= Jessie Benton Evans =

American artist (1866–1954)

Jessie Benton Evans (24 March 1866 – 1954) was an artist known for depicting the Arizona landscape and supporter of the arts. Evans earned a degree from the Chicago Art Institute in 1904 and exhibited at the Art Institute of Chicago's annual exhibitions before moving to Italy, where she exhibited at the Paris Salon and the Paris Internationale. In 1911, Evans returned to the United States and settled in Scottsdale, Arizona where her home became a meeting place for artists and she held weekly salons. Her work is held in the collections of numerous notable institutions.

== Biography ==
Jessie Benton Steese was born in Uniontown, Ohio, on March 24, 1866, to Jacob and Amanda Steese. She began studying painting as a child, beginning her official study at Oberlin College. She also made frequent trips to Europe, where she studied art.

On August 12, 1886, Steese married Denver Evans, a fruit importer. She went on to earn a degree from the Chicago Art Institute in 1904, where she studied under William Merritt Chase, Albert Herter, Lawton S. Parker, and Frank Duveneck. From 1905 to 1925, Benton exhibited at the Art Institute of Chicago's annual exhibitions.

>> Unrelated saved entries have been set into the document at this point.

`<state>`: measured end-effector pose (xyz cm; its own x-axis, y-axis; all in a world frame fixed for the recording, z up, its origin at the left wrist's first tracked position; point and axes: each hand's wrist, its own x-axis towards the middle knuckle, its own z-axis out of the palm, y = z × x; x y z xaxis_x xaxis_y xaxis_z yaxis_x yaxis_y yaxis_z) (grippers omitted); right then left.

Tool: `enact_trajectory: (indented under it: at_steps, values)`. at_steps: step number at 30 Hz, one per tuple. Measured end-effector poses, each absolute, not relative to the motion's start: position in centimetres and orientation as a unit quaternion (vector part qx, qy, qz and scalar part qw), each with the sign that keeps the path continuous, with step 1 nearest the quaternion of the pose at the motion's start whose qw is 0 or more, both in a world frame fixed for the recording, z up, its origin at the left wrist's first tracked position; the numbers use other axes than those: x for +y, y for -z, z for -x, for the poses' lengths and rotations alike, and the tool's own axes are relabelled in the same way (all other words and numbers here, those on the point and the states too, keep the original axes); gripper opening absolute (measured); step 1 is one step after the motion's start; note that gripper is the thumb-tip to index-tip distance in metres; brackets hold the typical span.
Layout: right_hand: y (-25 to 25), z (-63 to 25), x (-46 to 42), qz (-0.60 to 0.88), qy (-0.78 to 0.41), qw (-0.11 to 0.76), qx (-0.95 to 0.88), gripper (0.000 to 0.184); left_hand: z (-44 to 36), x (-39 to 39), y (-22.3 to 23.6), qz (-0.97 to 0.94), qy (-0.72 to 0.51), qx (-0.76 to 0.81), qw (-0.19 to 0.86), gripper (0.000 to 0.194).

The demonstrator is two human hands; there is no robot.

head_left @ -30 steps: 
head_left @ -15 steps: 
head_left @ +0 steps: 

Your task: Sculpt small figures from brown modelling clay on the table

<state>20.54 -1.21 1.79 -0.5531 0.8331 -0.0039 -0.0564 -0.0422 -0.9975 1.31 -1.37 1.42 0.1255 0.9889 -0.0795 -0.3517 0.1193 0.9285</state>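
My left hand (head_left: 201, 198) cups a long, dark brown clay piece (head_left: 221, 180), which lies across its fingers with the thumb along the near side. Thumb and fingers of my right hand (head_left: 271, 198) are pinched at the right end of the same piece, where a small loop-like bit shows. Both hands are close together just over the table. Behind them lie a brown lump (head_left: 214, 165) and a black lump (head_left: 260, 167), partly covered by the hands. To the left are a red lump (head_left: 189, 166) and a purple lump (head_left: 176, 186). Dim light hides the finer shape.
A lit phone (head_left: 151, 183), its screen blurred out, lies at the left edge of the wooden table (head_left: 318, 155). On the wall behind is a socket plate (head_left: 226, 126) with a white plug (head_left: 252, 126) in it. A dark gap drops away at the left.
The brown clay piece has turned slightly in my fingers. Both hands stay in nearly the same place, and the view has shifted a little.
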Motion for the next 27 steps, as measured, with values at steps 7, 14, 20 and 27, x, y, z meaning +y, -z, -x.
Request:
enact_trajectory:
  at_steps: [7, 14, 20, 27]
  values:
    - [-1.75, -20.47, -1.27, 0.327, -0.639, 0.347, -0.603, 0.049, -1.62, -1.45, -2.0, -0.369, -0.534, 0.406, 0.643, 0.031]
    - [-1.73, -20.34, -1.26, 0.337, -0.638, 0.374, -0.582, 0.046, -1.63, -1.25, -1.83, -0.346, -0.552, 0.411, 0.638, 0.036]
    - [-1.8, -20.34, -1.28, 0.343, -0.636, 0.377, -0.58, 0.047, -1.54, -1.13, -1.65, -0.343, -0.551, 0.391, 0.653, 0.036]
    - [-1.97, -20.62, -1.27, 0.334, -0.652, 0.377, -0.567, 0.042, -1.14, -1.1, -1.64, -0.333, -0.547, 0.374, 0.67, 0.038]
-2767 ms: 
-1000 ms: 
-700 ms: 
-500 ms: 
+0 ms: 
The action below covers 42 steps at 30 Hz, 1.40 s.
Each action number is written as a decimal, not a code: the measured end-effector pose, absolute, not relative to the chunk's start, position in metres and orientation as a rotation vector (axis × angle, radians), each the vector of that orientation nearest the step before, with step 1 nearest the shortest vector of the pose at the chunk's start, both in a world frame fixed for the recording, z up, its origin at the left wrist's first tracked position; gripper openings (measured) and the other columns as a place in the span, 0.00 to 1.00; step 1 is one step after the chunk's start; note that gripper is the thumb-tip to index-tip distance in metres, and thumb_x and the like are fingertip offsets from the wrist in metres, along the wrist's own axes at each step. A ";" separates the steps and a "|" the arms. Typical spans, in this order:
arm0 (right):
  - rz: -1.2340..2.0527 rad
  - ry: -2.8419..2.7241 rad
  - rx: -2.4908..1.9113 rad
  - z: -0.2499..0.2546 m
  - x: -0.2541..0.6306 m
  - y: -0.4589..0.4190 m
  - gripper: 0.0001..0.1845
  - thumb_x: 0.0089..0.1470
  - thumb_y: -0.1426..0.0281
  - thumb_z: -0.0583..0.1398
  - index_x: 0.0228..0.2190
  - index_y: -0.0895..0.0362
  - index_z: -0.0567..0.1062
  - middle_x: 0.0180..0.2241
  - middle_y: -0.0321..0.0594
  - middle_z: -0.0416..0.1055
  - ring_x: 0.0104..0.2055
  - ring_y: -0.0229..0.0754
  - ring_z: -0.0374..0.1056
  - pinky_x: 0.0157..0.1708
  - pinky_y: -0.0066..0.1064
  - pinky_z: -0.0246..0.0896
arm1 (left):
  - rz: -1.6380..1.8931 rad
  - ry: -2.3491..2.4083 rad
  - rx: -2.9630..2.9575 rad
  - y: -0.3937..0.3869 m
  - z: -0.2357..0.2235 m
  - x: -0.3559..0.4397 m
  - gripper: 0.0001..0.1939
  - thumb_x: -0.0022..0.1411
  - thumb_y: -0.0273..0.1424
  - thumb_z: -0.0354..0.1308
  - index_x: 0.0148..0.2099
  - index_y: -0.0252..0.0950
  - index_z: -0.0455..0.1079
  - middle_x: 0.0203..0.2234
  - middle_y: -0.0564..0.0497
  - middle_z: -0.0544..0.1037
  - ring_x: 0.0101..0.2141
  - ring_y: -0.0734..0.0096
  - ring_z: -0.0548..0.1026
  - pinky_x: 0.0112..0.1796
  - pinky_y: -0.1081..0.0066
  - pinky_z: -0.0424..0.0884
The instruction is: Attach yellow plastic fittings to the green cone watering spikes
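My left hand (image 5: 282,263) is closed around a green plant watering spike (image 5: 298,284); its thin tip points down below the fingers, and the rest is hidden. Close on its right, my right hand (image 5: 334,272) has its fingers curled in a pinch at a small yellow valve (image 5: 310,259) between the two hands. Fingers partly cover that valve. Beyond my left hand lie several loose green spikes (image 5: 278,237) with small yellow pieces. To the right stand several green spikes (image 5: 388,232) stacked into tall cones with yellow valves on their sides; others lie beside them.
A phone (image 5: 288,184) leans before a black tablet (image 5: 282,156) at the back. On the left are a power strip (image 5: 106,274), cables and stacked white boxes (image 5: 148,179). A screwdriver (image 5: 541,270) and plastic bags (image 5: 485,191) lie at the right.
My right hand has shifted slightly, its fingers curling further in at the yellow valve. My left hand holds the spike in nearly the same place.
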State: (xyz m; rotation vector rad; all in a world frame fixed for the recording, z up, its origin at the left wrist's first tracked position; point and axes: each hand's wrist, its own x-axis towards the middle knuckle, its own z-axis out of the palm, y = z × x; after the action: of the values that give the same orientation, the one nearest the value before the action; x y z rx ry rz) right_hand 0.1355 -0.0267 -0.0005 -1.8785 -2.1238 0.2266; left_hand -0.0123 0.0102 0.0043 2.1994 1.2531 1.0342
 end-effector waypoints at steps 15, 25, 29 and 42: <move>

For several years, Benton lived in Italy, where she studied under Vitore Zanetti Zilla in Venice. In 1911 and 1912, she showed her art at the Paris Salon and the Paris Internationale.

In 1911, for health reasons, the Evans family moved to Scottsdale, Arizona. She built an Italian-style villa at the base of Camelback Mountain. Her home became a meeting place for artists of many disciplines. She held weekly salons to support the arts. Evans painted oils and watercolors of the Southwestern landscape, showing her work in European and American venues.

Evans's work was collected by many institutions. Notably, the Santa Fe Railroad collected more works by Evans than any other woman.